== DIRECTIONS FOR THIS TASK ==
Would you return the material below exactly, with no line left out?

== DATA EXTRACT ==

+ + + + + + +

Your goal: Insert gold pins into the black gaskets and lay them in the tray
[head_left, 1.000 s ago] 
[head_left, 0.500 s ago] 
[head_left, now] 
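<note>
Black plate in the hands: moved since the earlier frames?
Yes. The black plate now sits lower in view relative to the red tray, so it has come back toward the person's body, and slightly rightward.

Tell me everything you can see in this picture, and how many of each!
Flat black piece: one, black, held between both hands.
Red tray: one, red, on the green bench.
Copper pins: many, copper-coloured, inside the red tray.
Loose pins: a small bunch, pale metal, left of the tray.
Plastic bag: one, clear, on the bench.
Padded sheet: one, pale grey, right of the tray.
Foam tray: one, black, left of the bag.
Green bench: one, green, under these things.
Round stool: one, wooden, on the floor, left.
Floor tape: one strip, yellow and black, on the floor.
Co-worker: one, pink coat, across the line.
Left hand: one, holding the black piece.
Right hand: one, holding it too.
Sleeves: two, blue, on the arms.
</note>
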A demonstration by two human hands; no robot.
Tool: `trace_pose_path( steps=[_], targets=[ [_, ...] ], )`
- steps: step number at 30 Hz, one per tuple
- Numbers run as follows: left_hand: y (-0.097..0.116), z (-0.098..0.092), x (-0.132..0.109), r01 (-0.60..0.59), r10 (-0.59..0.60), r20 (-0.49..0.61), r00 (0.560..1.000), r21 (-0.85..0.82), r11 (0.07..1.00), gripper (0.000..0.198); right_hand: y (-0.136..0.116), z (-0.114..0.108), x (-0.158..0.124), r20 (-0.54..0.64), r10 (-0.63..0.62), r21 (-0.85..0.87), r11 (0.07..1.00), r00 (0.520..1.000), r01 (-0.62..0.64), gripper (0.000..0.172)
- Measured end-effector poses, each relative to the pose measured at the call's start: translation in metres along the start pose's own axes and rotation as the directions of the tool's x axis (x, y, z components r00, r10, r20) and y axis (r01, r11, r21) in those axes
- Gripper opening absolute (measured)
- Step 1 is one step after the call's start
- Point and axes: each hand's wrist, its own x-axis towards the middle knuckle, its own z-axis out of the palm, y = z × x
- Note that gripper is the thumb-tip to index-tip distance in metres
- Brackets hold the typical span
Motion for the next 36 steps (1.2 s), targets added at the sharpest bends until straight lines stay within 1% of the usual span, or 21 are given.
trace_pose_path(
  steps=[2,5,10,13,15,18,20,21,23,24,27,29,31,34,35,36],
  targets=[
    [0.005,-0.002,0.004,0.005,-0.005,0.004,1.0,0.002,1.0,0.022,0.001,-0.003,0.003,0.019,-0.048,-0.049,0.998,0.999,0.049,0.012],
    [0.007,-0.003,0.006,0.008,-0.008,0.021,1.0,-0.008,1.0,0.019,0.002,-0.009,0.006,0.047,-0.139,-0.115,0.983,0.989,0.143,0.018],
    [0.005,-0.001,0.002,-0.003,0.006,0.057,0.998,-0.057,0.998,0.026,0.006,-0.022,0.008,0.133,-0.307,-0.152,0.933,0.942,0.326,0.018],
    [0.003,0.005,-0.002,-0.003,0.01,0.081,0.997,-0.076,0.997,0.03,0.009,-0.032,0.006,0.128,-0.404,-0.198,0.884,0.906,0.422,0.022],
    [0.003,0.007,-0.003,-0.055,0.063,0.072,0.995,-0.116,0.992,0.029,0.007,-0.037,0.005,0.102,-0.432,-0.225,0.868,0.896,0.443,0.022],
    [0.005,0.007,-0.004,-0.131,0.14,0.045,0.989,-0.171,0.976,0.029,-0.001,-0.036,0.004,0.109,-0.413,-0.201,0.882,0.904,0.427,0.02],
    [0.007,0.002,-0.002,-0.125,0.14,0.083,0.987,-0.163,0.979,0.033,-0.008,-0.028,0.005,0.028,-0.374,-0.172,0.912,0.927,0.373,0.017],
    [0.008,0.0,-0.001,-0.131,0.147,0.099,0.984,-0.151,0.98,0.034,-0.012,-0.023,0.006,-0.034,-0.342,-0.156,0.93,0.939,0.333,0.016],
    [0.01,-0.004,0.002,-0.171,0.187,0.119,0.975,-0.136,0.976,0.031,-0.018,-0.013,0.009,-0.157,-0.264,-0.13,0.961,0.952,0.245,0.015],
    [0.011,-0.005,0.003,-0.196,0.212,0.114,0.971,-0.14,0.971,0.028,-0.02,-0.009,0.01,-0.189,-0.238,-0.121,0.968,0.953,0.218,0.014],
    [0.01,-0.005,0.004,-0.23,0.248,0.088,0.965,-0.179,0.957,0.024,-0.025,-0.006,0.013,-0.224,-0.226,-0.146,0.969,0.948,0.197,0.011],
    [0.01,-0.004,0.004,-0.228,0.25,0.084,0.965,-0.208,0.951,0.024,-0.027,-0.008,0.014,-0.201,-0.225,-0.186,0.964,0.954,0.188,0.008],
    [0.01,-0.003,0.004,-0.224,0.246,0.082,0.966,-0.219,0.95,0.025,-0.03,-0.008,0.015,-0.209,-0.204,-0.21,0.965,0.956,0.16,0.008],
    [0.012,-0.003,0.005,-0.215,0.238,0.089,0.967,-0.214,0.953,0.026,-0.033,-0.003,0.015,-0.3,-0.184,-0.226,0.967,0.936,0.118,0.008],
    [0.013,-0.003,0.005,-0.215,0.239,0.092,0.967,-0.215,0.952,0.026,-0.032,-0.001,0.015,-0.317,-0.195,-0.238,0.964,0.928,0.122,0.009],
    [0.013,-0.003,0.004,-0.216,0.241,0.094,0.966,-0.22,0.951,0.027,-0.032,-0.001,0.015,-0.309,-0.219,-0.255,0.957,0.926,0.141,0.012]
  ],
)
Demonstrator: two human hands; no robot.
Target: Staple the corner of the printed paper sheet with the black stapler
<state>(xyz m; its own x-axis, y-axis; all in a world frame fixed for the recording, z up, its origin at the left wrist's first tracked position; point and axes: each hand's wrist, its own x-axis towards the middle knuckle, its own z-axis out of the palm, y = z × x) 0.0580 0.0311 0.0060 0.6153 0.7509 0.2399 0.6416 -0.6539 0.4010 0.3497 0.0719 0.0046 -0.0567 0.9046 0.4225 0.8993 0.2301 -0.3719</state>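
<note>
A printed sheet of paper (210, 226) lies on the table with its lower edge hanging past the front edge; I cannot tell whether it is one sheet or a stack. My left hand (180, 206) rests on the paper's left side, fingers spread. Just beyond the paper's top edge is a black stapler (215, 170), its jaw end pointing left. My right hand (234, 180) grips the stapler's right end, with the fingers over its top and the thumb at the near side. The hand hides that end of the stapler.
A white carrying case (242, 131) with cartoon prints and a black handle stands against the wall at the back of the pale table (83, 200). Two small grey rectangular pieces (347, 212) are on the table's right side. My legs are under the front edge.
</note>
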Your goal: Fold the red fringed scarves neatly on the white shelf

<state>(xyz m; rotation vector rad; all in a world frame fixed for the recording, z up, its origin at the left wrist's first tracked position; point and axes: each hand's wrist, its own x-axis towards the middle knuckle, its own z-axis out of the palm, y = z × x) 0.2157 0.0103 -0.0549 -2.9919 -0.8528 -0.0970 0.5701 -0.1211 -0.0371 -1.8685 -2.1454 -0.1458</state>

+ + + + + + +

== YOUR SOLUTION ==
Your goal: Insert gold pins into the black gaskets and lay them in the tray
[head_left, 1.000 s ago] 
[head_left, 0.500 s ago] 
[head_left, now] 
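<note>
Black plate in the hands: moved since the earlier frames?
Yes. The black plate now sits lower in view relative to the red tray, so it has come back toward the person's body, and slightly rightward.

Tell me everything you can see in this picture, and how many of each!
Flat black piece: one, black, held between both hands.
Red tray: one, red, on the green bench.
Copper pins: many, copper-coloured, inside the red tray.
Loose pins: a small bunch, pale metal, left of the tray.
Plastic bag: one, clear, on the bench.
Padded sheet: one, pale grey, right of the tray.
Foam tray: one, black, left of the bag.
Green bench: one, green, under these things.
Round stool: one, wooden, on the floor, left.
Floor tape: one strip, yellow and black, on the floor.
Co-worker: one, pink coat, across the line.
Left hand: one, holding the black piece.
Right hand: one, holding it too.
Sleeves: two, blue, on the arms.
</note>
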A demonstration by two human hands; no robot.
Tool: `trace_pose_path( steps=[_], targets=[ [_, ...] ], )`
- steps: step number at 30 Hz, one per tuple
- Numbers run as follows: left_hand: y (-0.097..0.116), z (-0.098..0.092), x (-0.132..0.109), r01 (-0.60..0.59), r10 (-0.59..0.60), r20 (-0.49..0.61), r00 (0.560..1.000), r21 (-0.85..0.82), r11 (0.07..1.00), gripper (0.000..0.198); right_hand: y (-0.136..0.116), z (-0.114..0.108), x (-0.158..0.124), r20 (-0.54..0.64), r10 (-0.63..0.62), r21 (-0.85..0.87), r11 (0.07..1.00), r00 (0.520..1.000), r01 (-0.62..0.64), gripper (0.000..0.172)
- Measured end-effector poses, each relative to the pose measured at the call's start: translation in metres along the start pose's own axes and rotation as the directions of the tool's x axis (x, y, z components r00, r10, r20) and y axis (r01, r11, r21) in those axes
- Gripper opening absolute (measured)
- Step 1 is one step after the call's start
- Point and axes: each hand's wrist, its own x-axis towards the middle knuckle, its own z-axis out of the palm, y = z × x
- Note that gripper is the thumb-tip to index-tip distance in metres
- Brackets hold the typical span
Motion for the next 36 steps (1.2 s), targets added at the sharpest bends until straight lines stay within 1% of the usual span, or 21 are given.
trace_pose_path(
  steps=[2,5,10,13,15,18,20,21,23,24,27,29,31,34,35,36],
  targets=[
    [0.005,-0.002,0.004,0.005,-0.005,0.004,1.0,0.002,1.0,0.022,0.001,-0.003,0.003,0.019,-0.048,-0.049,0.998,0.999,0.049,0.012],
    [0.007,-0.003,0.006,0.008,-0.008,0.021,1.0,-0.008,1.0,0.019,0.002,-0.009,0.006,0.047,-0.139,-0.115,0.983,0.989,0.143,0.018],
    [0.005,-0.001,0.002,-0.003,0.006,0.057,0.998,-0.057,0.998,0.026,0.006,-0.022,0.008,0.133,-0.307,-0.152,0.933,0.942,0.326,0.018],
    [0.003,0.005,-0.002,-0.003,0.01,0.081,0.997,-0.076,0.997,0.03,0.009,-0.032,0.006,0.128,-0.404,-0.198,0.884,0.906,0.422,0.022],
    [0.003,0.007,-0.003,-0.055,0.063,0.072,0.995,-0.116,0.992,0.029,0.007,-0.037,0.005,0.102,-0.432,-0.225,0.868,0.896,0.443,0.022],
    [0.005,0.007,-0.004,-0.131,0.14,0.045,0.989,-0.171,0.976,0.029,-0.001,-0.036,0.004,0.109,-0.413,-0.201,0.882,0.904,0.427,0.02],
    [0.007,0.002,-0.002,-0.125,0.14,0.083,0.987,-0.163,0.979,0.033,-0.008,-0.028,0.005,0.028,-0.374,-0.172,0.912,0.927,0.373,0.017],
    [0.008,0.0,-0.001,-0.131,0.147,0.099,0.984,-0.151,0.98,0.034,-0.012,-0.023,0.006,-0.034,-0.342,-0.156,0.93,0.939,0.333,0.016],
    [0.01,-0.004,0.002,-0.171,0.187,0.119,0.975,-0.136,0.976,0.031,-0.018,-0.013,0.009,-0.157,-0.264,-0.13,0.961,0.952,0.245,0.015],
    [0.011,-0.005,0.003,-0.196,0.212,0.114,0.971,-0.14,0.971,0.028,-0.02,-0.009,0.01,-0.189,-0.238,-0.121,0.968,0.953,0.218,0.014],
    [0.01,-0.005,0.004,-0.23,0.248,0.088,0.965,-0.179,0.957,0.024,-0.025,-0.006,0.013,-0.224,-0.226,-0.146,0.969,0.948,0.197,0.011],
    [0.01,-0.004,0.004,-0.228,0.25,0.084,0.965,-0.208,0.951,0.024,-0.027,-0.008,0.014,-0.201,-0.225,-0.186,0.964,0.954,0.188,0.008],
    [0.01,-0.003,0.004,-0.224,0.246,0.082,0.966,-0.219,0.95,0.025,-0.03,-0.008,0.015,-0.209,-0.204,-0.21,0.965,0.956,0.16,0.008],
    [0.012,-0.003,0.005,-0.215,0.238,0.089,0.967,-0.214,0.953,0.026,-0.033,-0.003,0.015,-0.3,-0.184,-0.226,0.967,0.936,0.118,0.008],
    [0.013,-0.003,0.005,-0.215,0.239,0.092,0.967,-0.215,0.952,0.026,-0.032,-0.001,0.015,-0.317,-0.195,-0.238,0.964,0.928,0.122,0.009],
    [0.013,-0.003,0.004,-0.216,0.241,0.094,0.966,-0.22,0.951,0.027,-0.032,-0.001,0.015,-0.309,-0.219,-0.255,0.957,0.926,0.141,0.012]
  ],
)
Demonstrator: two human hands; no robot.
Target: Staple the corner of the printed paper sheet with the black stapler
<state>(xyz m; its own x-axis, y-axis; all in a world frame fixed for the recording, z up, its origin at the left wrist's first tracked position; point and axes: each hand's wrist, its own x-axis towards the middle knuckle, its own z-axis out of the palm, y = z × x) 0.0580 0.0311 0.0060 0.6153 0.7509 0.2399 0.6416 -0.6539 0.4010 0.3497 0.0719 0.0046 -0.0567 0.9046 0.4225 0.8993 0.2301 -0.3719</state>
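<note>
A printed sheet of paper (210, 226) lies on the table with its lower edge hanging past the front edge; I cannot tell whether it is one sheet or a stack. My left hand (180, 206) rests on the paper's left side, fingers spread. Just beyond the paper's top edge is a black stapler (215, 170), its jaw end pointing left. My right hand (234, 180) grips the stapler's right end, with the fingers over its top and the thumb at the near side. The hand hides that end of the stapler.
A white carrying case (242, 131) with cartoon prints and a black handle stands against the wall at the back of the pale table (83, 200). Two small grey rectangular pieces (347, 212) are on the table's right side. My legs are under the front edge.
</note>
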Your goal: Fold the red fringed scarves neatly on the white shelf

<state>(xyz m; rotation vector rad; all in a world frame fixed for the recording, z up, its origin at the left wrist's first tracked position; point and axes: each hand's wrist, its own x-axis towards the middle knuckle, its own z-axis out of the palm, y = z × x) 0.2157 0.0103 -0.0549 -2.9919 -0.8528 -0.0970 0.5701 -0.1211 -0.0371 -1.8685 -2.1454 -0.1458</state>

The response is now done.